The rapid growth of distributed work introduced new levels of complexity within the network, increasing the demands on Cisco IT to ensure secure, seamless, and consistent experiences for employees, no matter where they work. Harnessing the AI and automation capabilities within Cisco Catalyst Center, Cisco IT was able to transform its approach to network management — resulting in a 97% reduction in code vulnerabilities, a reduced software upgrade time by 59%, improved job satisfaction for engineers, and more.

 

Network quality is a complex, end-to-end problem. Traditional network monitoring focuses on device health but has historically fallen short in answering the age-old question: “How well is the wireless network really performing for the end user?”

Additionally, engineers often spend valuable time completing manual, repetitive, and tedious tasks (software upgrades, maintenance, and device configuration) that leave little room for proactive troubleshooting or innovation.

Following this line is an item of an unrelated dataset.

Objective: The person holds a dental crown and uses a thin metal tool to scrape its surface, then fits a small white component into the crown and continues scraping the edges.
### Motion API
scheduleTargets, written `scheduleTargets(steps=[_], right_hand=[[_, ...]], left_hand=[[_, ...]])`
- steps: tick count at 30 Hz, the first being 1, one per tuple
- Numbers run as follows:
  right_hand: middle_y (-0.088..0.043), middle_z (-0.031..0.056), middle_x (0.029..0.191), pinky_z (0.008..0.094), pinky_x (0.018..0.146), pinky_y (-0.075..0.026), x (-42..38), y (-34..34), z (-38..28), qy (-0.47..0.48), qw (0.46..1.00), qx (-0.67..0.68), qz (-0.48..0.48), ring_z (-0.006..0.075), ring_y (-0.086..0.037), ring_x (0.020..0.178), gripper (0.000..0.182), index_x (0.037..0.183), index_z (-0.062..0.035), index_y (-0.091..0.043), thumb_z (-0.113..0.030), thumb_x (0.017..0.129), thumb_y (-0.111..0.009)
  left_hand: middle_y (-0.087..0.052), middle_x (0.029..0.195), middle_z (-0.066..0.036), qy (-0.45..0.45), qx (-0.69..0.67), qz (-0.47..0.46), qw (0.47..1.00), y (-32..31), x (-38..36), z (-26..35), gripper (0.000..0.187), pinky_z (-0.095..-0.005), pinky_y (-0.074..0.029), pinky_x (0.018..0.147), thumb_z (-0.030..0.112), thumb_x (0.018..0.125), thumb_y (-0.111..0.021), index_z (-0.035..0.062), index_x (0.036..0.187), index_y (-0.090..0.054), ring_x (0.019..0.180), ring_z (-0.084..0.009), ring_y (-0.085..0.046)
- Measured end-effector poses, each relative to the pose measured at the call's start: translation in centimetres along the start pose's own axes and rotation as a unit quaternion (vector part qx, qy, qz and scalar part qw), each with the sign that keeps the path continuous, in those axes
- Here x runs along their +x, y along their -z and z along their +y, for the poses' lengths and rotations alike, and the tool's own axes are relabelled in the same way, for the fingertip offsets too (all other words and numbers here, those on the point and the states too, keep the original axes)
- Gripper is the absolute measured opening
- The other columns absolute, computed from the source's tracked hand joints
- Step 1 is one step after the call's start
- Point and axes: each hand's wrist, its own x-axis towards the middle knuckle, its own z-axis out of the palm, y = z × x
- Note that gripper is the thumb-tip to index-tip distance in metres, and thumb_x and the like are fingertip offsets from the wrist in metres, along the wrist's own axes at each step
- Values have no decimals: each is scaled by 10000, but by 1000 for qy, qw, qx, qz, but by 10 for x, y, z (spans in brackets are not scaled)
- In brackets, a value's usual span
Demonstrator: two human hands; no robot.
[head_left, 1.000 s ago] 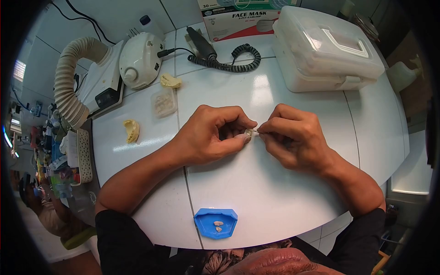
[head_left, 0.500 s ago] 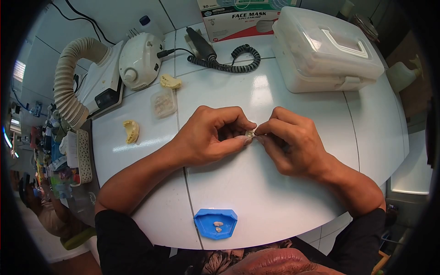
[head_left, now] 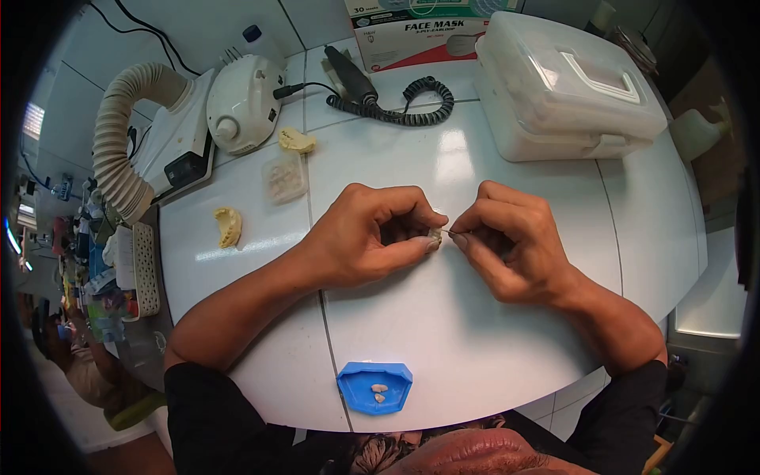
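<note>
My left hand (head_left: 368,233) is closed, pinching a small whitish tooth-like piece (head_left: 435,234) between thumb and fingertips over the middle of the table. Just to its right, my right hand (head_left: 514,241) is closed on a thin, dark, needle-like tool (head_left: 447,231). The tool's tip points at the piece; whether they touch is too small to tell. Most of the tool is hidden inside my right fingers. Nearer my body, a blue tray (head_left: 345,383) holds a few pale tooth-shaped pieces (head_left: 379,389).
At left stand a yellowish dental cast (head_left: 228,227), another cast piece (head_left: 297,141), a clear box (head_left: 284,178) of pale pieces, a white control unit (head_left: 241,103) and a ribbed hose (head_left: 119,134). Behind are a black handpiece (head_left: 351,74), a mask box (head_left: 419,43) and a translucent case (head_left: 562,95).
My right hand has drawn slightly right, away from the whitish piece, so the thin tool shows between the hands. My left hand keeps its pinch.
</note>
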Motion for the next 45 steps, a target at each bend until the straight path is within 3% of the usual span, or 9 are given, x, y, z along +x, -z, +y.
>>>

 These toil actions can hinder the ability to monitor and scale effectively but can also open the network up to human error, security, and compliance issues.

Within Cisco IT, we manage more than 200,000+ devices spanning both in-office and remote environments, a vast undertaking which has historically forced us to take a reactive approach to network management. For our Hybrid Network Access (HNA) Team, with fewer than 100 engineers managing 40,000 devices, developing automation for repetitive tasks was essential.

For instance, in the past, tasks like software upgrades and compliance checks were manual, time-consuming processes requiring engineers to individually access each device and execute commands one-by-one. These slow processes frustrated engineers and led to increased exposure to security vulnerabilities through inconsistent configurations or human error in the network.

Recognizing the growing inadequacy of this approach, our engineers looked for ways to streamline operations with Cisco’s own technology.

Turning to automation to simplify the IT experience

A few years prior, our team deployed the Cisco Catalyst Center controller as part of a multi-site initiative to better manage and maintain our campus and branch networks – using Simple Network Management Protocol (SNMP) and other methods to access devices and manage events and telemetry.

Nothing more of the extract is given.